(Bildquelle: Getty Images / Strelciuc Dumitru / Bearbeitung GIGA)
Wer denkt, dass Stürze die größte Gefahr fürs Smartphone sind, liegt daneben. Oft sind es normale Gewohnheiten, mit denen man seinem Handy unbewusst schadet.
#1 Das Bett
Aus Bequemlichkeit laden viele ihr Smartphone im Bett. Das ist an sich kein Problem – solange es nicht unter dem Kissen, der Bettdecke oder in der Bettritze verschwindet. Akkus werden beim Laden warm. Wenn die Luft nicht zirkulieren kann, steigt die Temperatur schnell an.
Die Wärme beschleunigt die Alterung des Lithium-Ionen-Akkus und kann langfristig die Kapazität senken. Das Gerät reagiert auf die Hitze, indem es den Ladevorgang drosselt oder stoppt, die Helligkeit senkt und die Leistung reduziert.

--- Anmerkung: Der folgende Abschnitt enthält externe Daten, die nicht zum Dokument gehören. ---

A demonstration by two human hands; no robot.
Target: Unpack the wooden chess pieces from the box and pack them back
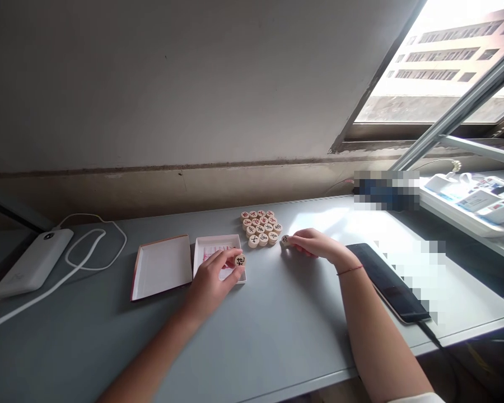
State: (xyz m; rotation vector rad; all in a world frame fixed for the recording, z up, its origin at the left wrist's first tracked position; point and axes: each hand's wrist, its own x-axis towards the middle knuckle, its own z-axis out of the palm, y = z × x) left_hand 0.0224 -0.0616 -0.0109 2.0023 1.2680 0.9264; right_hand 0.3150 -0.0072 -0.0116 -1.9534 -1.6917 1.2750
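Note:
Between thumb and fingers, my left hand (215, 276) holds a round wooden Chinese chess piece (239, 260) with a black character. It is over the right edge of a shallow white box (199, 246) with a red-lined paper inside. My right hand (315, 244) pinches a second Chinese chess piece (285, 239), also black-marked, at the right end of the front row. Rows of stacked Chinese chess pieces (260, 229) stand behind, red characters at the back and black ones in front. The box lid (162, 268) lies with its inside up, left of the box.
A white power bank (33, 263) with a white cable (82, 263) lies at the left. Beside my right forearm is a dark phone (388, 282) with a black cable. A metal frame (439, 126) and a white shelf (457, 207) stand at the right; a wall (172, 112) rises behind the desk.

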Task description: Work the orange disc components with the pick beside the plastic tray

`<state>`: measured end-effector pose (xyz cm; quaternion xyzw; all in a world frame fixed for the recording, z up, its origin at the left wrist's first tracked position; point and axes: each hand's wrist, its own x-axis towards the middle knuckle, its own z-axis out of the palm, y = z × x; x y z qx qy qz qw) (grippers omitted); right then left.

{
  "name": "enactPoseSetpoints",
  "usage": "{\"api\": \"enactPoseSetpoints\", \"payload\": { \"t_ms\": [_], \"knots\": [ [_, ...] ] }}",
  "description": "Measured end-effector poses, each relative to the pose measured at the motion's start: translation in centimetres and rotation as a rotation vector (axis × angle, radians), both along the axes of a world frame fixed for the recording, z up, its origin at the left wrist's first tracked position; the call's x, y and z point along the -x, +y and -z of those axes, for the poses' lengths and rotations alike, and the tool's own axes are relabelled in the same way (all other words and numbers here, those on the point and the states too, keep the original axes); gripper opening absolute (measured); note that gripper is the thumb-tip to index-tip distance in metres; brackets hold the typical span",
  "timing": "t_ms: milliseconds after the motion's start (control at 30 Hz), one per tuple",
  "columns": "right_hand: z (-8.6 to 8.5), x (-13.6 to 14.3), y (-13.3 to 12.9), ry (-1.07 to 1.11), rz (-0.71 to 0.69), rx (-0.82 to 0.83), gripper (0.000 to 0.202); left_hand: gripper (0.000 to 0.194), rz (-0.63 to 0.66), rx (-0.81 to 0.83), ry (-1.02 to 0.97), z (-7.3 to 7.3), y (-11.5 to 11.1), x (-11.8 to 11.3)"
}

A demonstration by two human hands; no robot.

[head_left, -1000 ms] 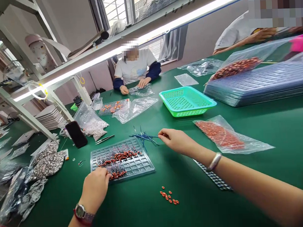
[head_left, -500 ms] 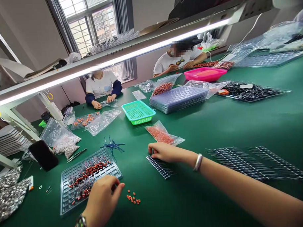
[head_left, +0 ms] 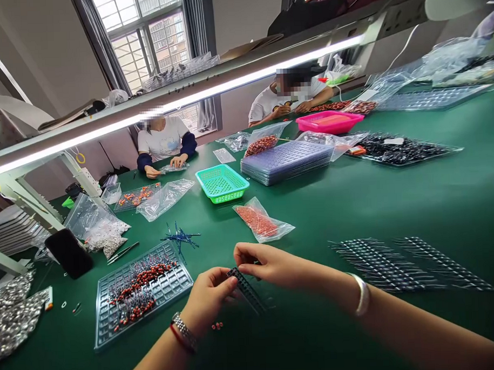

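Observation:
My left hand (head_left: 212, 294) pinches the upper left end of a dark strip (head_left: 247, 291) with thin wires along its side. At the strip's top, my right hand (head_left: 255, 260) has its thumb and fingers closed together; whatever is between them is too small to make out. A few orange beads (head_left: 217, 326) lie on the green table below my left hand. Left of my hands is a clear gridded tray (head_left: 173, 284) holding rows of wired pieces with red-orange beads (head_left: 153, 273). Blue wired sticks (head_left: 182, 237) lie behind the tray.
Wired strips (head_left: 383, 264) lie at the right. Ahead are a bag of orange beads (head_left: 256, 220), a green basket (head_left: 223, 194), stacked trays (head_left: 284, 163) and a pink basket (head_left: 329, 123). A phone (head_left: 69, 253) and tweezers (head_left: 123, 253) sit left. Two people work across the table.
My left hand has moved right from beside the tray and taken hold of the strip. The strip is raised and tilted, and my right hand has shifted slightly down.

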<state>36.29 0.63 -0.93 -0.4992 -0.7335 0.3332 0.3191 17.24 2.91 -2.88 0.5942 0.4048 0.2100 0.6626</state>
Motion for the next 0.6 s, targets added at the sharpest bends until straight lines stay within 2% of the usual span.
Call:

Diese Schutzmaßnahmen sollten nur in Ausnahmesituationen greifen und nicht zum Dauerzustand werden. Um dauerhafte Schäden zu vermeiden, ist es besser, das Handy lieber auf dem Nachttisch zu laden.
#2 Das Auto
Ein geparktes Auto heizt sich extrem schnell auf, selbst bei mildem Wetter. Schon bei rund 22 °C Außentemperatur kann die Innenraumtemperatur innerhalb einer Stunde auf etwa 48 °C steigen (Quelle: WDT News). Solche Werte können euer Smartphone dauerhaft schädigen, da Akku, Display und Elektronik empfindlich auf starke Hitze reagieren.
Hersteller Apple betont in diesem Zusammenhang, dass eine längere Lagerung bei Temperaturen jenseits der 45 °C bestimmte Funktionen vorübergehend deaktiviert werden können. Unter extremen Bedingungen schaltet sich das Gerät selbstständig ab.

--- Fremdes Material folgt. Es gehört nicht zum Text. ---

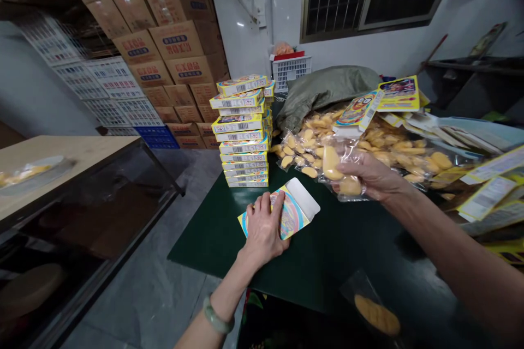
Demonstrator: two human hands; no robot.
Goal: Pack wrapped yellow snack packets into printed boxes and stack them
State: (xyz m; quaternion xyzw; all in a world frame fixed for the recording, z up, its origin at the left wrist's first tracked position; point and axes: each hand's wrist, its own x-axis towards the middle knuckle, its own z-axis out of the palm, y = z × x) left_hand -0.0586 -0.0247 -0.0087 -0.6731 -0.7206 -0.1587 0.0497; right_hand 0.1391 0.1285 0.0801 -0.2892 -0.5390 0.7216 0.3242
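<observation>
My left hand (264, 226) is closed over a yellow and blue printed carton (292, 212) lying on the dark green table (213, 234). The carton's white end flap (305, 199) stands open toward the upper right. In my right hand (366, 174) are clear plastic packets of yellow biscuits (332, 163), raised in front of a heap of similar packets (309, 144). My fingertips there are partly hidden by the shiny film. Close to the table's front edge lies a single wrapped biscuit (376, 313).
Filled cartons (244, 147) form a tall stack behind the left hand. Flat and loose cartons (491, 196) crowd the right side. A grey-green sack (327, 90) lies behind the heap. Cardboard boxes (180, 43) are piled at the back left; another table (82, 155) stands at left.
</observation>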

Das gilt auch für Samsung-Geräte: Sie arbeiten nur in einem optimalen Temperaturbereich von etwa 0 bis 35 °C zuverlässig. Wurde euer Smartphone extremen Temperaturen ausgesetzt, solltet ihr es für eine Weile bei Raumtemperatur lagern und erst danach wieder nutzen, um Schäden zu vermeiden.

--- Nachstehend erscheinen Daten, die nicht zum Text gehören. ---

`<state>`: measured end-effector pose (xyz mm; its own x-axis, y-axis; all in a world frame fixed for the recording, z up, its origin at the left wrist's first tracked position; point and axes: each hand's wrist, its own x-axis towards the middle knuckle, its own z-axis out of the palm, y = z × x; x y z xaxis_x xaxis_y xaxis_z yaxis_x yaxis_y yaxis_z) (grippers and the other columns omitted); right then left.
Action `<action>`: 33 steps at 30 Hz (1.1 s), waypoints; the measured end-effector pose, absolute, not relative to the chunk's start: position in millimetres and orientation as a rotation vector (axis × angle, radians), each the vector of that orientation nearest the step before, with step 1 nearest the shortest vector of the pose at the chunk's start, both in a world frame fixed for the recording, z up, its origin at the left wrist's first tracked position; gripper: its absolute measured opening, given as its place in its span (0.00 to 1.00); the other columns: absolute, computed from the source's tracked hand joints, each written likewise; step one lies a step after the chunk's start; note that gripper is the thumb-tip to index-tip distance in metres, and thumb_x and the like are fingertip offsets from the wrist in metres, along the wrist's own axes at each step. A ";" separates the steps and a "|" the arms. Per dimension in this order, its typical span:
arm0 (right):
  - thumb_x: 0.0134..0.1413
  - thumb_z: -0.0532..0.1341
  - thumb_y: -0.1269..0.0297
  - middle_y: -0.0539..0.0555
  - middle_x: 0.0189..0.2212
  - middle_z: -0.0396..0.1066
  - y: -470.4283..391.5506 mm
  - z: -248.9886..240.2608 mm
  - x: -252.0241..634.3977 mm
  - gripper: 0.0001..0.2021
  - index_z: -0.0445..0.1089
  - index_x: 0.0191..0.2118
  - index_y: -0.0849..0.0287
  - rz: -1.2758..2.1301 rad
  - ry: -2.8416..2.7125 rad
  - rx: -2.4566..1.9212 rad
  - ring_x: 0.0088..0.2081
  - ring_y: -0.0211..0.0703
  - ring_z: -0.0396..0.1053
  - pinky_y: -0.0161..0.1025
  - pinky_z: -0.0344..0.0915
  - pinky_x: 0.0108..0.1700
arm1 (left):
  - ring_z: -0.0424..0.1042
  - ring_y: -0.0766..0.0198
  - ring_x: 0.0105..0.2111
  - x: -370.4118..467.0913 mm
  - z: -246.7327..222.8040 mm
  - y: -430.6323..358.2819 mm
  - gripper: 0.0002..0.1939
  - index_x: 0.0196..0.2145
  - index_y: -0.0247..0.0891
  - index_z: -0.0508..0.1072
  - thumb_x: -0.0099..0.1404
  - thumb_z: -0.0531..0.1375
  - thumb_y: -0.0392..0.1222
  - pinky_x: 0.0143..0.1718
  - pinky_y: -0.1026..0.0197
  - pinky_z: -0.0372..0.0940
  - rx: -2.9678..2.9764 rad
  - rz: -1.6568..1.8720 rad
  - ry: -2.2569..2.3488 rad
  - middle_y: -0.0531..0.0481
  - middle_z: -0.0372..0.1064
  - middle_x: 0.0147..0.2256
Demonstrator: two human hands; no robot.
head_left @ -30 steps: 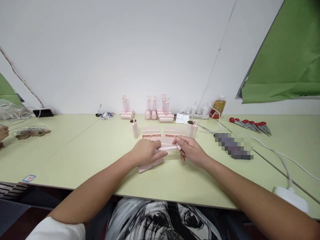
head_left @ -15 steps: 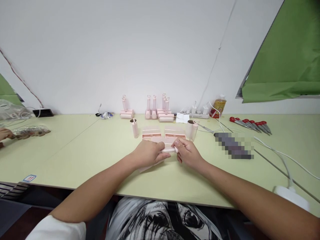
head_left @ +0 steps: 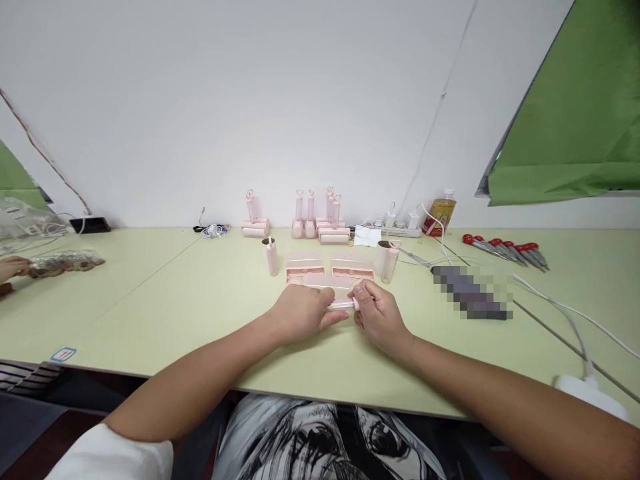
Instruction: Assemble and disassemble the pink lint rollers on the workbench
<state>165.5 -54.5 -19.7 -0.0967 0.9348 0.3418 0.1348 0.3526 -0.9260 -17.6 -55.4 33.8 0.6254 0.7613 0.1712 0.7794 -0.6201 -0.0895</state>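
Note:
Between my two hands lies a clear tube with a pale pink end point(head_left: 342, 305), held level above the table. My left hand point(head_left: 304, 311) is closed round its left part, thumb on top. The fingers of my right hand point(head_left: 377, 313) pinch its right end. Just beyond are two open pink cases, a left one point(head_left: 305, 271) and a right one point(head_left: 353, 273), with clear lids raised. A flat pink piece point(head_left: 327, 281) shows in front of them, partly hidden by my left hand. Pink cylinders stand at the left point(head_left: 271, 257) and right point(head_left: 390, 262) of the cases.
Several pink rollers and upright handles point(head_left: 311, 223) line the wall. At the right are a bottle point(head_left: 441, 212), several red-handled tools point(head_left: 506, 251), a pixelated dark object point(head_left: 470, 292) and white cables. Another person's hand point(head_left: 13, 268) touches a clear bag point(head_left: 65, 263) at the far left.
The view has shifted slightly. My left hand has tilted a little, and the clear sheet-like edge below it no longer shows. Both hands still hold the tube.

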 end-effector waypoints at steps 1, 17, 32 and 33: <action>0.60 0.50 0.42 0.44 0.15 0.54 -52.9 -19.3 165.0 0.21 0.62 0.31 0.56 0.923 -1.517 -1.024 0.15 0.36 0.55 0.35 0.54 0.19 | 0.74 0.53 0.30 -17.8 33.8 -54.5 0.27 0.37 0.38 0.69 0.68 0.43 0.63 0.28 0.59 0.59 -2.685 -0.175 -1.296 0.45 0.75 0.30; 0.55 0.59 0.55 0.46 0.20 0.62 -44.1 30.9 196.4 0.14 0.68 0.40 0.61 1.185 -2.042 -1.098 0.20 0.33 0.56 0.32 0.54 0.23 | 0.70 0.53 0.43 -44.1 41.6 -40.2 0.32 0.51 0.40 0.62 0.57 0.58 0.65 0.36 0.59 0.63 -2.916 -0.428 -1.405 0.43 0.69 0.48; 0.47 0.66 0.53 0.50 0.23 0.67 -39.9 27.7 206.5 0.17 0.68 0.36 0.61 1.379 -1.729 -0.755 0.20 0.34 0.59 0.34 0.56 0.21 | 0.71 0.57 0.35 -53.1 52.0 -32.9 0.20 0.39 0.39 0.70 0.52 0.63 0.54 0.31 0.61 0.62 -3.251 -0.581 -1.841 0.49 0.72 0.37; 0.46 0.67 0.54 0.51 0.25 0.68 -39.8 27.3 205.8 0.16 0.68 0.35 0.60 1.358 -1.733 -0.759 0.20 0.34 0.60 0.34 0.57 0.21 | 0.71 0.58 0.34 -55.4 54.0 -30.3 0.21 0.40 0.38 0.70 0.53 0.63 0.53 0.32 0.61 0.63 -3.274 -0.833 -1.889 0.49 0.72 0.37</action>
<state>205.8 -39.8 27.3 -0.5085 0.8326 0.2194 -0.0142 0.2467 -0.9690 -55.4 -30.3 54.0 0.5031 0.8642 -0.0071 0.5774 -0.3300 0.7468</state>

Hinweis: Sichtbare Geräte im Auto erhöhen das Diebstahlrisiko erheblich. Deshalb gilt: Nehmt euer Handy immer mit, auch bei kurzen Stopps.
#3 Die Sicherheitskontrolle am Flughafen
Um es vorweg zu nehmen: Flughafenscanner können euer Smartphone weder durch Hitze noch durch Röntgenstrahlen beschädigen. Das eigentliche Problem ist die Situation selbst: Unter Zeitdruck legt ihr Laptop, Gürtel und Smartphone in die grauen Schalen.
Das Handy ist auf dem Weg durch den Scanner und kommt meist auf der anderen Seite an, bevor ihr es wieder an euch nehmen könnt. Genau in diesem Moment haben Diebe die Gelegenheit zuzugreifen. Daher solltet ihr das Gerät gar nicht erst lose ablegen, sondern sicher im Handgepäck verstauen.
Ihr wollt euer Smartphone sicherer machen: Im Video zeigen wir, warum ihr die Bildschirmfixierung aktivieren solltet:
» Video ansehen: Smartphone sicherer machen mit der Funktion: Bildschirmfixierung
#4 Die Hosentasche
Die Hosentasche ist kein wirklich sicherer Ort für euer Handy. Das Risiko, dass es in die Toilette fällt, ist größer als man denkt. Beim Hinsetzen wirken außerdem Biegekräfte, die Druck aufs Gerät ausüben – und durch den direkten Körperkontakt entsteht zusätzlich Wärme.
Schweiß und Feuchtigkeit können in den Ladeanschluss gelangen. Wird das Smartphone dann ans Ladegerät angeschlossen, kann es zu Schäden kommen. Außerdem sammeln sich dort schnell Staub und Fusseln, die die Kontakte blockieren – das Kabel passt dann schlechter oder oft nur noch in bestimmten Positionen.
Was oft unterschätzt wird: Nach einem Telefonat, der Navigation oder dem Schauen von Videos bleibt die Wärme im Gerät länger gespeichert. In einer Jackentasche oder im Rucksack kann sie besser entweichen. Wenn ihr euer Smartphone schonen wollt, solltet ihr daher möglichst auf das Tragen in der Hosentasche verzichten.
Und was ist mit der Handystrahlung? Das Bundesamt für Strahlenschutz (BfS) gibt Entwarnung: Die Strahlung von Handys ist nicht ionisierend und hat nicht genug Energie, um Krebs oder DNA-Schäden auszulösen.